E a tal da Breseida, que se eu bem recordo minha Ilíada, não é parente da família real troiana nem aqui nem no inferno. Entrou ali no bolo só pra deixar Aquiles como o galã da história. E o que SATANÁS aconteceu com a presença divina? Hollywood sanitizou o troço de uma maneira tal, que até a pobre da Cassandra, uma personagem principal (e importante) do texto, é retirada pra não ter o embaraço de ter que contar uma história que não seja "realista". E nesse negócio todo, acabaram colocando o pobre do Ulisses de escanteio, ficando o espertíssimo herói da Odisséia reduzido à categoria degradante de auxiliar de coadjuvante.
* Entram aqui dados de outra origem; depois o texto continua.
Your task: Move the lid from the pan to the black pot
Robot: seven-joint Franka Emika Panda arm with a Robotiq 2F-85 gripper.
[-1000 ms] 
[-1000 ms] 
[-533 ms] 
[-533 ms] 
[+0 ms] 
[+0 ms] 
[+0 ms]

Realista? Pelo meu santo daime, A Ilíada é um texto mítico, tem tanta história ali quanto no papo do Bush de ir para o Iraque "procurar armas químicas". Tróia Existiu? COm certeza. Mas as coisa não foram exatamente como na Ilíada - ali o papo é lirismo, não história.

O pior é o encaminhamento subliminar da coisa toda: uma orgulhosa e benevolente cidade-estado sendo atacada em seu orgulho por acudir uma exilada (ei, desde quando Helena seduziu Páris e QUIS fugir para Tróia? Ela não tinha sido sequestrada?) pelos bárbaros gregos com ímpetos imperialistas de anexar os pobres troianos. Troquem a espada de aquiles por um 747 e a estátua de Apolo pelo World Trade Center e vocês vão começar a ter uma idéia aproximada da coisa toda.

Mas teve uns momentos interessantes. No afã de tornar mais "realista" a narrativa, ficou bem resolvida a morte de Aquiles. No mito grego, o herói brutamontes só poderia ser ferido no calcanhar, por onde sua mãe o segurou ao banhá-lo no rio de onde ele ganhou sua suposta invulnerabilidade. E é exatamente onde ele leva a primeira flechada de Páris (que, segundo a tradição persa já embutida na Grécia, é um excelente arqueiro. Aliás, talvez ele deva algo por ter sido elfo, mas aí já é outro filme) no calcanhar, para que sua mobilidade seja reduzida, dando tempo ao arqueiro para um novo disparo mais certeiro e mais outro, e outro... O herói arranca as flechas e deixa apenas a do calcanhar, antes de morrer - as mais incômodas. Assim fica, para quem o encontrou, que ele só foi morto pela flecha no calcanhar, seu único ponto fraco.

Falando de uma maneira geral: foi divertido, mas poderia ter sido melhor. Se a direção e produção não estivessem tão preocupados em colocar mocinhos e bandidos no filme (Menelau e Agamenon têm uma índole digna de generais americanos no Vietnã), e se preocupassem mais em contar a história de uma guerra de 5 anos ao invés de uma que durou menos de um mês, eu teria ido assistir uma duas ou três sessões.

É meio como Matriz Reloaded e Revolutions: pode ser que não cheguem nem aos pés do original, mas eu paguei com gosto para a segunda sessão de cada.